• Assignment:
Every line below should be repeated exactly.
====== Data segment
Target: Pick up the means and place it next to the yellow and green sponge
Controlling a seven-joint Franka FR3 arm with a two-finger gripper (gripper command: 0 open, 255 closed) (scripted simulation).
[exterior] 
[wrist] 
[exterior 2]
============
• Answer:
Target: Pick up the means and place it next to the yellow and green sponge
Controlling a seven-joint Franka FR3 arm with a two-finger gripper (gripper command: 0 open, 255 closed) (scripted simulation).
[exterior] 
[wrist] 
[exterior 2]

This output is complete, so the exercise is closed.